─── DATA SEGMENT ───

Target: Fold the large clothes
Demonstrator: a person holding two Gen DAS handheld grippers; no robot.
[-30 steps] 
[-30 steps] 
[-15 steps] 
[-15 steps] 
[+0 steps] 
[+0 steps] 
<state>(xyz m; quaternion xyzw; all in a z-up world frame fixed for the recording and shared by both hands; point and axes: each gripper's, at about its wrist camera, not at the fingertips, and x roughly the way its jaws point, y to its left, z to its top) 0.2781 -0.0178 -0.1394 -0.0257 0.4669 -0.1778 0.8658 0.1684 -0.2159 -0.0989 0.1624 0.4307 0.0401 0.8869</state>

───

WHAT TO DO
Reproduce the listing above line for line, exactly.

ANSWER FOR THIS EXERCISE
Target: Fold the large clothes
Demonstrator: a person holding two Gen DAS handheld grippers; no robot.
[-30 steps] 
[-30 steps] 
[-15 steps] 
[-15 steps] 
[+0 steps] 
[+0 steps] 
<state>(xyz m; quaternion xyzw; all in a z-up world frame fixed for the recording and shared by both hands; point and axes: each gripper's, at about its wrist camera, not at the fingertips, and x roughly the way its jaws point, y to its left, z to its top) 0.2781 -0.0178 -0.1394 -0.0257 0.4669 -0.1778 0.8658 0.1684 -0.2159 -0.0989 0.1624 0.4307 0.0401 0.8869</state>

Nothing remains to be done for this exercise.